Work required – Write the listing out again word for word. Pictures do not belong in the copy.

##### Recorded information

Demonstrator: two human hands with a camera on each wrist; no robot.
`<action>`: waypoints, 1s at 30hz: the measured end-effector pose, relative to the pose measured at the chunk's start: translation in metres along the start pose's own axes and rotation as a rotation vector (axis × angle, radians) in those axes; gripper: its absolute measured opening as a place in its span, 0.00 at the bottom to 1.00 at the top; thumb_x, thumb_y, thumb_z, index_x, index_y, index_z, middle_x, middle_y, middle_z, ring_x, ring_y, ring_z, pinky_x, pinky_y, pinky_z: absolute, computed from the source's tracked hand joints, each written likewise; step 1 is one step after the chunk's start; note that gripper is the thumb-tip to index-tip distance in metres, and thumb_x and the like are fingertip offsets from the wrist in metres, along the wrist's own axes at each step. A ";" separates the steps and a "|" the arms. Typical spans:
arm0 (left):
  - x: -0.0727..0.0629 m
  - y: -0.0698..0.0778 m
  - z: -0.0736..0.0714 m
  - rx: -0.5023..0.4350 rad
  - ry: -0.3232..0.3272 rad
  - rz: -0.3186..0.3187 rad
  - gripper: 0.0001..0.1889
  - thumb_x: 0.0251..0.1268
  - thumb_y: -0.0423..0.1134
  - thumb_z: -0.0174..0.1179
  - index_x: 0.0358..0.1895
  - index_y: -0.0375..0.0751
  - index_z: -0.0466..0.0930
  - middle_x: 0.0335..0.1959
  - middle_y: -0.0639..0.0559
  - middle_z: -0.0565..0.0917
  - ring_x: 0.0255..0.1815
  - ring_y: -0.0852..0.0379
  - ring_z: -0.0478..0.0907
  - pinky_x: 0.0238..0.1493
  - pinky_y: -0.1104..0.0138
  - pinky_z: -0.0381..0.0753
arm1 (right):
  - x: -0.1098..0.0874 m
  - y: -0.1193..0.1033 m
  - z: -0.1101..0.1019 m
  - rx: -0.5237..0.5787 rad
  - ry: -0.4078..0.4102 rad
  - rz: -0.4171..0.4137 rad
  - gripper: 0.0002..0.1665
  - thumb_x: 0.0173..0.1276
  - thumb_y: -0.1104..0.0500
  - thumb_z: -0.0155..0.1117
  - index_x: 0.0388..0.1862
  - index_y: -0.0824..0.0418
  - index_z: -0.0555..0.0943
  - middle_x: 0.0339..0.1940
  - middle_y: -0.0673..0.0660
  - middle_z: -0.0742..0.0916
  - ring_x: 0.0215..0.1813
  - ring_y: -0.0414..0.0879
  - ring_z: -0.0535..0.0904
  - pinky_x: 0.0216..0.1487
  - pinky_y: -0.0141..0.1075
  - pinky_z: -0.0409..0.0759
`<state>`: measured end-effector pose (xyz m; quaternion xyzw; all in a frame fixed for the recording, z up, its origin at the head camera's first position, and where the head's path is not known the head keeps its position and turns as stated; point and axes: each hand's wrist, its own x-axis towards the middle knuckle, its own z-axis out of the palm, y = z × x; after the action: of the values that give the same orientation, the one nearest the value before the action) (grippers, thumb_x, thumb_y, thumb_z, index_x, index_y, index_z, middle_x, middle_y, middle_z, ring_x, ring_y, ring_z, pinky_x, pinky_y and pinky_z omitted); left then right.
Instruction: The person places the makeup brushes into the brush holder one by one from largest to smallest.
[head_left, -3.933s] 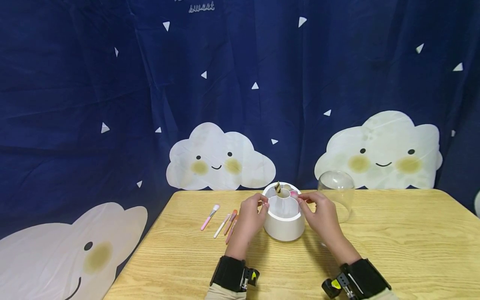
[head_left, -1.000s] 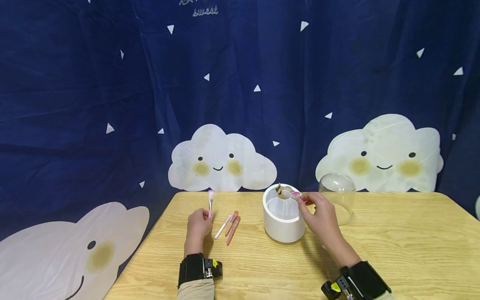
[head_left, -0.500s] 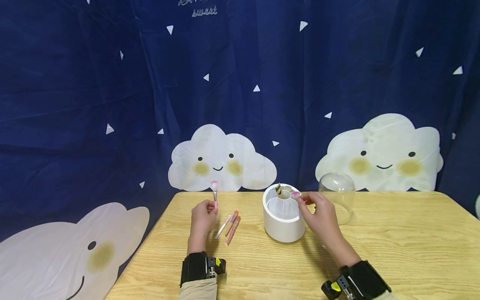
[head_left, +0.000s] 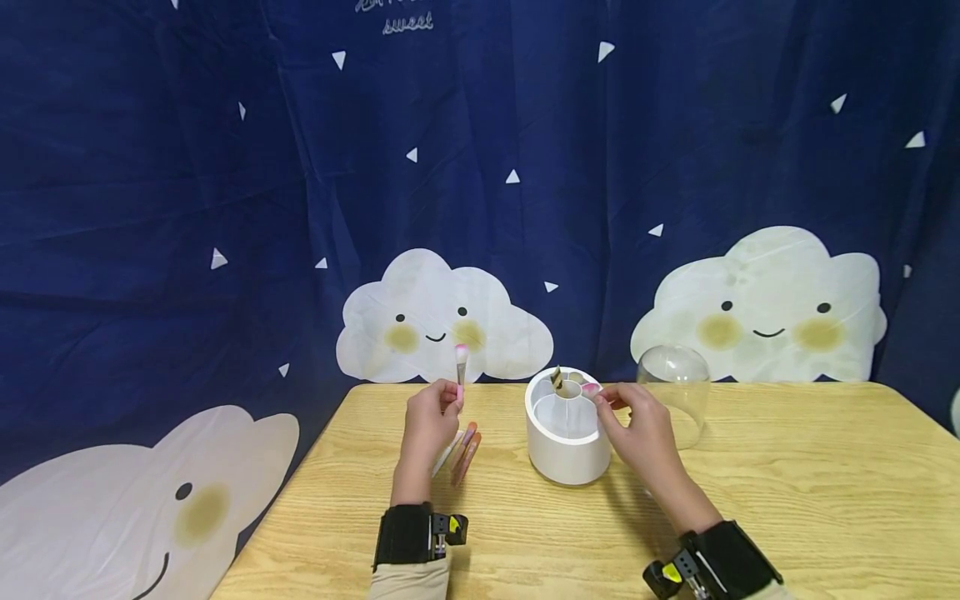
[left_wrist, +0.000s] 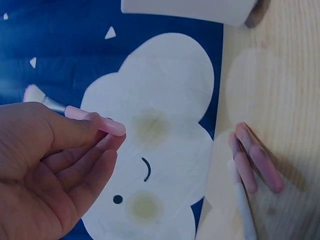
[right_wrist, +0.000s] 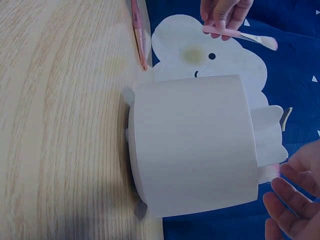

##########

Solved problem –
Demonstrator: two human hands with a camera on each wrist; no robot.
`<action>`: waypoints, 1s at 30hz: the measured end-effector pose, relative to the pose measured at the chunk's start: translation in metres along the start pose's own axes and rotation as a rotation vector (axis × angle, radians) in those axes; gripper: its absolute measured opening as a place in its span, 0.00 at the bottom to 1.00 at the top; thumb_x, thumb_y, thumb_z, index_x, index_y, index_z, middle_x, middle_y, middle_z, ring_x, ring_y, ring_z, pinky_x, pinky_y, pinky_z: absolute, computed from the source's tracked hand joints, each written likewise; step 1 is one step after the chunk's start; note that gripper is the thumb-tip to index-tip distance in metres, and thumb_x and the like are fingertip offsets from the wrist in metres, along the wrist's own axes at each step. A ";" separates the steps and a "|" the arms. Typical spans:
arm0 (left):
  - x: -0.0727..0.0629 m
  - y: -0.0698..0.0778 m
  - z: -0.0736..0.0714 m
  - rx: -0.5023..0.4350 rad
  - ry: -0.3232..0.3272 rad
  - rz: -0.3186..0.3187 rad
  - gripper: 0.0001..0.1889
  - thumb_x: 0.0251..0.1268
  - thumb_y: -0.0423..0.1134
  - thumb_z: -0.0174..0.1179
  - index_x: 0.0358..0.1895
  - index_y: -0.0375..0.0751
  - index_z: -0.0466..0.0930
  - middle_x: 0.0335..0.1959
  - middle_y: -0.0639..0.0559
  - middle_z: -0.0565..0.0917
  - ring_x: 0.0255..0.1815
  - ring_y: -0.0852..0.0379
  - ring_z: -0.0478..0.0907
  - pinky_x: 0.0238..0.1493
  - pinky_y: -0.1104..0.0138
  - pinky_z: -0.0381..0.0753
arm1 (right):
  - x: -0.1098..0.0874 m
  - y: -0.1193..0.1033 m
  - z: -0.1101..0.1019 m
  - rx: -0.5237..0.5787 rad
  - ry: -0.4078..0.4102 rad
  - rz: -0.4171..0.4137 rad
  - gripper: 0.0002..0.1665
  - thumb_x: 0.0173..0.1276
  - thumb_y: -0.1104..0.0500
  - thumb_z: -0.0155..0.1117
  - index_x: 0.0388..0.1862
  - index_y: -0.0824..0.0418
  - index_z: -0.0555..0.0943
  - middle_x: 0.0339..0.1940
  - middle_y: -0.0673..0.0660
  - middle_z: -0.0742..0.0916
  - ring_x: 0.0215..0.1813
  - ring_y: -0.0414..0.0879
  - ring_z: -0.0535..0.0904
  - pinky_x: 0.0216..0.1487
  - pinky_y: -0.0141..0.1075
  - pinky_z: -0.0409..0.0759
`<state>`: measured end-effector pose (xyz m; quaternion xyzw; all in a frame fixed for the recording, z up, its origin at the head camera's first position, and where the head's path is not known the head keeps its position and turns as stated; point and axes: each hand's wrist, its own x-axis towards the middle knuckle, its own z-axis out of the palm, y = z × x; after the action: of the values that give the same orientation, the one nearest the value before the action) (grippers, thumb_x, thumb_y, thumb_z, index_x, index_y, index_z, middle_x, middle_y, middle_z, ring_x, ring_y, ring_z, pinky_x, pinky_y and pinky_z omitted); left then right.
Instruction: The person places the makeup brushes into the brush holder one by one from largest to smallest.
[head_left, -3.933s] 
[head_left, -1.000s] 
[head_left, -0.500s] 
[head_left, +0.000s] 
[left_wrist, +0.000s] 
[right_wrist, +0.000s] 

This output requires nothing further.